Pustule paint put into a box.

Let’s see! What is in my bag? Skepticism, criticism and the beginning of student debt are bulky and jabs at my boney hips. I also have a large amount of curiosity, lists of ideas to explore and tidal waves of starvation…no, I mean ambition. In grad school, “you never learn what you expect or hope to learn”, someone once told me, but I am all ears and going to sponge it all up. This “art world” is so disgustingly esoteric that I feel myself pull from it while I’m bumping the shoulder’s of the centralized crowds to find out that there is a lot of shitty art–though shitty can be a great thing.

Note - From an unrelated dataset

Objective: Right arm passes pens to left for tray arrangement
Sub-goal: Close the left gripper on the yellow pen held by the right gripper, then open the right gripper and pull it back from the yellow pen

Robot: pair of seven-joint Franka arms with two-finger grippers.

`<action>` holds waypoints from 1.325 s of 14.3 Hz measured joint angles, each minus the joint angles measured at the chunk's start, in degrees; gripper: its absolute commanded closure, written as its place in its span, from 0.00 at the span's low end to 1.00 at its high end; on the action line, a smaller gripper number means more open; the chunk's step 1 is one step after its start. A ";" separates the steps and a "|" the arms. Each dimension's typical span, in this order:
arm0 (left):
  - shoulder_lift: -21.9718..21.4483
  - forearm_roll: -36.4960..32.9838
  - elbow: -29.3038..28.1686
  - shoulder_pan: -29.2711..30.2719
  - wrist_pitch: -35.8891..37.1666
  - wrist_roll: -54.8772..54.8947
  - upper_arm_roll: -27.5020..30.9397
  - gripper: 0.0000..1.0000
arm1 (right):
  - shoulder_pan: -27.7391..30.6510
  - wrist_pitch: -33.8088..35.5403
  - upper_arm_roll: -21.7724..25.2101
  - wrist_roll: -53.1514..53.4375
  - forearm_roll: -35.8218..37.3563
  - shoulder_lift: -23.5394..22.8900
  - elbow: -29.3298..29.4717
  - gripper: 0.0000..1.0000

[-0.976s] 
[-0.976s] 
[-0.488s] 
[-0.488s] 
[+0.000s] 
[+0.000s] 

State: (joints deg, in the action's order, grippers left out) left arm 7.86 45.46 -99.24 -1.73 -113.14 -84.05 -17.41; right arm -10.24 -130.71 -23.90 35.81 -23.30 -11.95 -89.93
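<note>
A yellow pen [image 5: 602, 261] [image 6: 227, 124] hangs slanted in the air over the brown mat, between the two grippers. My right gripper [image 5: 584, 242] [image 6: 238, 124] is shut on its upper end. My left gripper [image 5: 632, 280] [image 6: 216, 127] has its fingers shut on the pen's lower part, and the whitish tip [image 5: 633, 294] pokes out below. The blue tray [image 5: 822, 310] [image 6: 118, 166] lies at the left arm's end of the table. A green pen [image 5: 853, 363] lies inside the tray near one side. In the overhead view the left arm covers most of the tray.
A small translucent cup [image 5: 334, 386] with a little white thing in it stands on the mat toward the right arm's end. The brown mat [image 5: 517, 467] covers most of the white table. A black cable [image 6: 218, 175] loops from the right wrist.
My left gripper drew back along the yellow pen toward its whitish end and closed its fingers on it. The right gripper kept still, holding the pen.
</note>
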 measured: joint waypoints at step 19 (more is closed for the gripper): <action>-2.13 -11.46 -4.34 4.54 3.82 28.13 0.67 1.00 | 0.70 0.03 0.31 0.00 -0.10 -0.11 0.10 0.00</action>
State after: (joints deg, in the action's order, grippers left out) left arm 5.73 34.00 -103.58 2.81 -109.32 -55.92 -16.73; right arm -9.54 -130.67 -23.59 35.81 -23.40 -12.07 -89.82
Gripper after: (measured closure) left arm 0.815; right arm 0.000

The community at Pratt is like family. Most people want to help out and cling to each other like sauce does to chicken wings. Like giving their hair for a project, building installations for thesis shows, acting for a music video and of course the constant evaluation of the work. Sometimes it’s hard to here that your project was a complete failure. Sometimes it’s hard to hear only compliments and what works. Either way I listen to it all, write it all down, drop it and continue with what I am doing. Pursuing to the next project, I could learn to do things faster and more efficient but that takes away from purity. What I need to learn, and what everyone is insinuating I do, is to do less with less control. I am learning to have a balance of everything. So I’ll put it all in a dirt box and start a new semester tomorrow. It is exciting that I have no idea what I will end up with..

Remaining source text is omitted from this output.